While the report identifies dozens of ways to improve student pedestrian safety, it notes that securing funding for the recommendations is up to local agencies and jurisdictions.

Bennett noted that there are ways to save money on larger recommendations. Incorporating school zone safety ideas into existing infrastructure improvement projects, for example, could lessen costs, he said.

The report also does not outline a process for checking in on the progress of the various recommendations. Bennett said he will report to the Clark County Commission 30 days after the start of school to discuss progress on implementing the working group’s recommendations.

The school district will complete or commence all of the report’s immediate recommendations by Aug. 10 because they all build on current district work and programs, according to a district spokesperson. Longer-term ideas, however, may require additional funding and resources, they added.

“CCSD leadership will work internally and externally to determine what investments we can undertake,” the spokesperson said in an email.

The district will also strengthen its traffic safety education efforts in the 2026-27 school year through expanded traffic safety lessons and a new program that lets high schoolers develop and implement peer-led safety initiatives, the spokesperson added.

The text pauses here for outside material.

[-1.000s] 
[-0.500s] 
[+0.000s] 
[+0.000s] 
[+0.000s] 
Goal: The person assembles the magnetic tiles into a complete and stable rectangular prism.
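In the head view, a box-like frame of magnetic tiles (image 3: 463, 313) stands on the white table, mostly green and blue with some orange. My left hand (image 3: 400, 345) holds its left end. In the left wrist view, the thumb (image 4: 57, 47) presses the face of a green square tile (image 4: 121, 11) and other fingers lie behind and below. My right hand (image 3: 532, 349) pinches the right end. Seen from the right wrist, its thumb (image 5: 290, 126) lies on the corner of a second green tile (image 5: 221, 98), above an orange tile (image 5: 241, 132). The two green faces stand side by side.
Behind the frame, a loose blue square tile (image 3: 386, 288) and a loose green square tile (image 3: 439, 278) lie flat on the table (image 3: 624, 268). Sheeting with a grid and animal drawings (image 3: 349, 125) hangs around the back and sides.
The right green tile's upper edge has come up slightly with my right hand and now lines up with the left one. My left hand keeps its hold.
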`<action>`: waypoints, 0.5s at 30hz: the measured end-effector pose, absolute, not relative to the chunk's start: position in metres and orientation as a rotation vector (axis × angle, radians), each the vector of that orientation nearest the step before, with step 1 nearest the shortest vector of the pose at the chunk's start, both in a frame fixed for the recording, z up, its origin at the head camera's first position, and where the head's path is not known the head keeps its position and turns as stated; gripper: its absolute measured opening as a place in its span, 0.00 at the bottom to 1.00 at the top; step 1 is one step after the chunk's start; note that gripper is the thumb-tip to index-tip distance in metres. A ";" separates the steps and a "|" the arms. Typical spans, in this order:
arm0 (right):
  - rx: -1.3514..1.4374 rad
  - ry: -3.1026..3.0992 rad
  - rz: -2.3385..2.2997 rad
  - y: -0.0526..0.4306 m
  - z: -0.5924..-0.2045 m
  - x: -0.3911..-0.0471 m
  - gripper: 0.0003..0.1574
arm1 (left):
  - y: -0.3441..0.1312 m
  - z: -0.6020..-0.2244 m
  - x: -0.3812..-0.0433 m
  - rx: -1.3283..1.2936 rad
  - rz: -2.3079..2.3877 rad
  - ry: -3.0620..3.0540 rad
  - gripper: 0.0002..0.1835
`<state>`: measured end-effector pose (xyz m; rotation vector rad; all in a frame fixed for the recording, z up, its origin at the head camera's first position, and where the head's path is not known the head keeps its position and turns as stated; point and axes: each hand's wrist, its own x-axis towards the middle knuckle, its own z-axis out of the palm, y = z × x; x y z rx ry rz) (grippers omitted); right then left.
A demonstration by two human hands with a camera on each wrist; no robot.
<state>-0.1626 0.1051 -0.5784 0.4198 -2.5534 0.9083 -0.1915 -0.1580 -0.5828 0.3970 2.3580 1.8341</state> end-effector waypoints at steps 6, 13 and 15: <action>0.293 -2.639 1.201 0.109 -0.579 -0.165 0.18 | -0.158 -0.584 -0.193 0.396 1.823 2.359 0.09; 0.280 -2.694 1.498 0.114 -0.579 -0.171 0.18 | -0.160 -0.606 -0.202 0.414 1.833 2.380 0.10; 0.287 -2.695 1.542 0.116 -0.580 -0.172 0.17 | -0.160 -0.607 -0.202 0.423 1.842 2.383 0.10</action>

Jeff Clark, the newly named chief of school district police, previously said he supported the report’s recommendations to increase school traffic enforcement, conduct an intensive back-to-school traffic campaign and enhance coordination with other law enforcement agencies.

A district spokesperson said that school police are working with other law enforcement agencies to develop plans for greater traffic enforcement in school zones at no cost to the district’s budget.

Individual charter schools are responsible for implementing the report’s recommendations, according to Melissa Mackedon, executive director of the Nevada State Public Charter School Authority.

After Bennett presented the report to the Commission, Chair Michael Naft stressed the importance of accountability in ensuring the recommendations become reality.

“Come back and show me how many crosswalks we’ve painted during summertime, how many signs have we fixed or replaced, what schools we’ve audited,” Naft said during the Tuesday meeting. “All of that data should be available, and we have to hold people accountable to bring it back to us.”